| What to do |
For the word "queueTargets", return each line of the data in which it occurs.

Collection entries
####
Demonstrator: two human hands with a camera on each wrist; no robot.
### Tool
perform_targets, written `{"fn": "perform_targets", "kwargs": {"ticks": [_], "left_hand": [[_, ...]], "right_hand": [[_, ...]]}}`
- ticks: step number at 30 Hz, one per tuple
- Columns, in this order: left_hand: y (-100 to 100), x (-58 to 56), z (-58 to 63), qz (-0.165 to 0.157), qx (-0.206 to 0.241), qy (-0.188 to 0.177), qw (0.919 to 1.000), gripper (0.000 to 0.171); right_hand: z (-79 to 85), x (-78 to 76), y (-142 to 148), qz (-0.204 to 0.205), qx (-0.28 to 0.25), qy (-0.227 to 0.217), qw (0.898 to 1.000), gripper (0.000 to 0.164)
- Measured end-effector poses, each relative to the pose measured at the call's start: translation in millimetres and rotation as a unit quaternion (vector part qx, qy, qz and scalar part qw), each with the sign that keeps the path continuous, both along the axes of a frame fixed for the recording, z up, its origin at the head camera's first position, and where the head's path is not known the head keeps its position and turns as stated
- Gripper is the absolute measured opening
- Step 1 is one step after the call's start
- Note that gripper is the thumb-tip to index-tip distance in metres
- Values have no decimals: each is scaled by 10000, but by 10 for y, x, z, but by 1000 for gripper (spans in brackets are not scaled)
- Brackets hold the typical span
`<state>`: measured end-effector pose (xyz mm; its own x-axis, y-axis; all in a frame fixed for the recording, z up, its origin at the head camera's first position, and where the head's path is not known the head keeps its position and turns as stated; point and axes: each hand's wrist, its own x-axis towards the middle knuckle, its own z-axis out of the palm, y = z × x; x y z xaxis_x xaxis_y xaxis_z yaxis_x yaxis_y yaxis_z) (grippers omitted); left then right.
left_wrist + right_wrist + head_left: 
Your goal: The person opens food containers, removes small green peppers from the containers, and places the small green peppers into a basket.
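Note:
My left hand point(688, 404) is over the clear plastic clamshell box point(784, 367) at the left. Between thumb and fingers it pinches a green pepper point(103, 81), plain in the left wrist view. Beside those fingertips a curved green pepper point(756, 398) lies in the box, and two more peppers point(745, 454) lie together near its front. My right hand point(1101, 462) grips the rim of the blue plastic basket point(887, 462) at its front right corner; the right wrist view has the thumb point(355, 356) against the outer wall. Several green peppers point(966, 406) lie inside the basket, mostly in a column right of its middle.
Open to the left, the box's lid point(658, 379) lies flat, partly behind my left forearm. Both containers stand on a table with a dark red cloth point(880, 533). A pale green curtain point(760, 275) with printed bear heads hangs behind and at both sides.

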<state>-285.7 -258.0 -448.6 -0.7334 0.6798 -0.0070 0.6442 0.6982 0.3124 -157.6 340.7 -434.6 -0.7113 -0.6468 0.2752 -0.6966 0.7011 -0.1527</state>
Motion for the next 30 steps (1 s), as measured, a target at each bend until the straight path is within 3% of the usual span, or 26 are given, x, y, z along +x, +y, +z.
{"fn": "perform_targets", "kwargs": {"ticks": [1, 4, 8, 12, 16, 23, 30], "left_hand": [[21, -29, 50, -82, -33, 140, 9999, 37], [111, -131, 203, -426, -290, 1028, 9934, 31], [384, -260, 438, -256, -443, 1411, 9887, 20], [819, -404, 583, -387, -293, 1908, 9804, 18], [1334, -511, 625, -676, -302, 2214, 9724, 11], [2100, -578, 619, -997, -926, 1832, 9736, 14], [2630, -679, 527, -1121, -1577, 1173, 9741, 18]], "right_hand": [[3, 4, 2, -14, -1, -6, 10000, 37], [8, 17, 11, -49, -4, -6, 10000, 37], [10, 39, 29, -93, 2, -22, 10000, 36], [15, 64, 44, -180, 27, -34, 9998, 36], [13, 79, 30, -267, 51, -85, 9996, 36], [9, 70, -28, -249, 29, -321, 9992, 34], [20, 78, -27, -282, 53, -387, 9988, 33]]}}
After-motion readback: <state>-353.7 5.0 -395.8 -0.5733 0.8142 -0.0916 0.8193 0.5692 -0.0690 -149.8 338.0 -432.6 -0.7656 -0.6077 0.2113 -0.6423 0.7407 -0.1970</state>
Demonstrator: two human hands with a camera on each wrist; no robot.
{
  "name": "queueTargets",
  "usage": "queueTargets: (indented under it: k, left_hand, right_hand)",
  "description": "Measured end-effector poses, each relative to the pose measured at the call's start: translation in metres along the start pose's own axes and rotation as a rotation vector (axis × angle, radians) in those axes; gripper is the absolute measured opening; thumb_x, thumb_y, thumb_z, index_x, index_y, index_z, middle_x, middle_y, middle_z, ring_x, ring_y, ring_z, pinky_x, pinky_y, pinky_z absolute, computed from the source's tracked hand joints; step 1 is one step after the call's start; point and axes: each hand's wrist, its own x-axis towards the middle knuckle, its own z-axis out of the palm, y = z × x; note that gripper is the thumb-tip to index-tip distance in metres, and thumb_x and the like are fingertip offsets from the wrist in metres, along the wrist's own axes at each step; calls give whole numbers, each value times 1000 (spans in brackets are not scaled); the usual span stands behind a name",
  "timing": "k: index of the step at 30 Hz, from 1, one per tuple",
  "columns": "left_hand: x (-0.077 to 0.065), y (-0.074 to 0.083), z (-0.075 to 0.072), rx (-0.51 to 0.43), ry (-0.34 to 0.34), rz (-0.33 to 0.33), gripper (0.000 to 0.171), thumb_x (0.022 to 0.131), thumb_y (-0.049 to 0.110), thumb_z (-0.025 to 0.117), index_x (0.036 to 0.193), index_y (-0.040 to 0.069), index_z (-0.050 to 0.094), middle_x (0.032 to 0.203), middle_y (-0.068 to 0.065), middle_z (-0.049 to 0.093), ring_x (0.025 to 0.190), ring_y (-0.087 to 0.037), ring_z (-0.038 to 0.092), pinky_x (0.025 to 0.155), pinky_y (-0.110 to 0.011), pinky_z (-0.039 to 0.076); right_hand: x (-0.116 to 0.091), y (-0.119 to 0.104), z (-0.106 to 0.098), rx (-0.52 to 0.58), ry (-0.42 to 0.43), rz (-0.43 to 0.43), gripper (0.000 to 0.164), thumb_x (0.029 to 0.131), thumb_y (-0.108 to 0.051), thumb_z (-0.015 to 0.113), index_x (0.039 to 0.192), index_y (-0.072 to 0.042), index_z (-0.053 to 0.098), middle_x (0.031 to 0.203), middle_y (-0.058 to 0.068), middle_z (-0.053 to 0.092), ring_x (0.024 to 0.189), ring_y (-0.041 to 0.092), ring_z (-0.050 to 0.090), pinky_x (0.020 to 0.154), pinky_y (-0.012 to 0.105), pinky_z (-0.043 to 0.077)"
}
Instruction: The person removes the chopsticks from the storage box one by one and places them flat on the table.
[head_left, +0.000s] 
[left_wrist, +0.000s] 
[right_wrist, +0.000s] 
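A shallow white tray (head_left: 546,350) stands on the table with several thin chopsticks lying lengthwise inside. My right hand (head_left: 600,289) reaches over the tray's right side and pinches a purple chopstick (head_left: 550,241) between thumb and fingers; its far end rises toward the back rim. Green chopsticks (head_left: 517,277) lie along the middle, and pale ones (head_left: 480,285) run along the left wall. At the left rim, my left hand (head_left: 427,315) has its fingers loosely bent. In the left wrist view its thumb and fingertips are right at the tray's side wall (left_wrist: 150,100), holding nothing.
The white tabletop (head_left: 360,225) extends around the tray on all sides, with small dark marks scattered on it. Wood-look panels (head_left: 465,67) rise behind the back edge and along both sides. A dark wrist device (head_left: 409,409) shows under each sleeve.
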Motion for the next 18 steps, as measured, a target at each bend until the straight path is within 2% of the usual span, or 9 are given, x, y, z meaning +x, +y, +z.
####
| Task answer |
  "name": "queueTargets",
  "usage": "queueTargets: (indented under it: k, left_hand, right_hand)",

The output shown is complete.